*Task item:* Below is a listing to repeat exactly, with its pictures left out.

*Data:*
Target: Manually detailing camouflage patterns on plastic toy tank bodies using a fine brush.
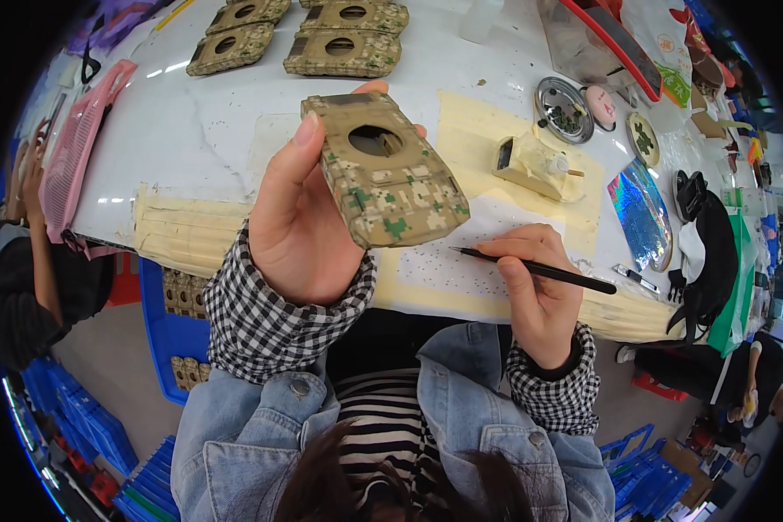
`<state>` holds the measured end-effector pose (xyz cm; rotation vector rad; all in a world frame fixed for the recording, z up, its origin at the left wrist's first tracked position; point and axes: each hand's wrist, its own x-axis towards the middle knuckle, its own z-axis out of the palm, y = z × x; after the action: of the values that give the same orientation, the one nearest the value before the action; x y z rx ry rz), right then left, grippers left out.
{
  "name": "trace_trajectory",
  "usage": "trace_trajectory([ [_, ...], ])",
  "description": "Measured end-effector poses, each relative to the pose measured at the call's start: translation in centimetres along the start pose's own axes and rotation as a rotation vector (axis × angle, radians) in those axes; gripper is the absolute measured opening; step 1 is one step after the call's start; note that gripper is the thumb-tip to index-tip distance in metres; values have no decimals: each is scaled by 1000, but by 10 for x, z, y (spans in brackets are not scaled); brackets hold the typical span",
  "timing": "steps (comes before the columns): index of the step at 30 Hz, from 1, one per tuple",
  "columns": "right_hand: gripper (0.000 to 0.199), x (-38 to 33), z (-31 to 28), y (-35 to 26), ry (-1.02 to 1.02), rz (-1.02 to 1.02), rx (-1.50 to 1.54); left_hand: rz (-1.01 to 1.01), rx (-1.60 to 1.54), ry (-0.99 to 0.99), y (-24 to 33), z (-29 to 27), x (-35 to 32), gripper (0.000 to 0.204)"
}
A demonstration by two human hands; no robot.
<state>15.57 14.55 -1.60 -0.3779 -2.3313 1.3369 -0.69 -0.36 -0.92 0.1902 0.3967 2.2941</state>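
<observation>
A camouflage-patterned model tank hull [400, 196] with a round hole in its top is held up in my left hand [297, 222], thumb along its left side and fingertips showing at its far edge and right side. My right hand [539, 300] pinches black tweezers [574, 277], whose thin tip points left toward the near end of the hull, apart from it in the picture. Below both hands lies a white sheet [422, 271] scattered with tiny dark specks. Whether the tweezer tip carries anything is too small to tell.
More camouflage hulls [344, 59] stand at the far side. A tape-wrapped block [531, 174], a metal dish [574, 130] of small green parts and a shiny iridescent sheet [639, 217] lie right. At left are a pink basket [83, 165], another person's arm [39, 235] and a blue tray [161, 326].
</observation>
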Motion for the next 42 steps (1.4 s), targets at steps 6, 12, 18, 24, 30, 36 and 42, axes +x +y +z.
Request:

*Written reply:*
Target: Manually detailing camouflage patterns on plastic toy tank bodies using a fine brush.
`<state>` holds the measured end-effector pose (xyz cm; rotation vector rad; all in a world frame fixed for the recording, z up, its origin at the left wrist's first tracked position; point and axes: each hand's wrist, its own x-axis towards the middle knuckle, its own z-axis out of the palm, y = z × x; after the action: of the values that give the same orientation, the one nearest the value before the action; x y z rx ry rz), right then left, grippers left out.
{
  "name": "trace_trajectory",
  "usage": "trace_trajectory([ [_, ...], ])",
  "description": "Measured end-effector poses, each relative to the pose measured at the call's start: translation in centimetres along the start pose's own axes and rotation as a rotation vector (axis × angle, radians) in those axes; gripper is the absolute measured opening; step 1 is one step after the call's start; note that gripper is the thumb-tip to index-tip distance in metres; values have no decimals: each is scaled by 1000, but by 10 for x, z, y (spans in brackets are not scaled); brackets hold the typical span",
  "timing": "steps (comes before the columns): index of the step at 30 Hz, from 1, one per tuple",
  "columns": "right_hand: gripper (0.000 to 0.199), x (-38 to 33), z (-31 to 28), y (-35 to 26), ry (-1.02 to 1.02), rz (-1.02 to 1.02), rx (-1.50 to 1.54); left_hand: rz (-1.01 to 1.01), rx (-1.60 to 1.54), ry (-0.99 to 0.99), y (-24 to 33), z (-29 to 27), x (-35 to 32), gripper (0.000 to 0.204)"
}
A demonstration by two human hands; no robot.
<state>15.57 14.55 -1.60 -0.3779 -2.3313 1.3369 -0.69 -0.36 -0.92 0.1902 0.3967 2.2941</state>
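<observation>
A camouflage-patterned model tank hull [400, 196] with a round hole in its top is held up in my left hand [297, 222], thumb along its left side and fingertips showing at its far edge and right side. My right hand [539, 300] pinches black tweezers [574, 277], whose thin tip points left toward the near end of the hull, apart from it in the picture. Below both hands lies a white sheet [422, 271] scattered with tiny dark specks. Whether the tweezer tip carries anything is too small to tell.
More camouflage hulls [344, 59] stand at the far side. A tape-wrapped block [531, 174], a metal dish [574, 130] of small green parts and a shiny iridescent sheet [639, 217] lie right. At left are a pink basket [83, 165], another person's arm [39, 235] and a blue tray [161, 326].
</observation>
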Motion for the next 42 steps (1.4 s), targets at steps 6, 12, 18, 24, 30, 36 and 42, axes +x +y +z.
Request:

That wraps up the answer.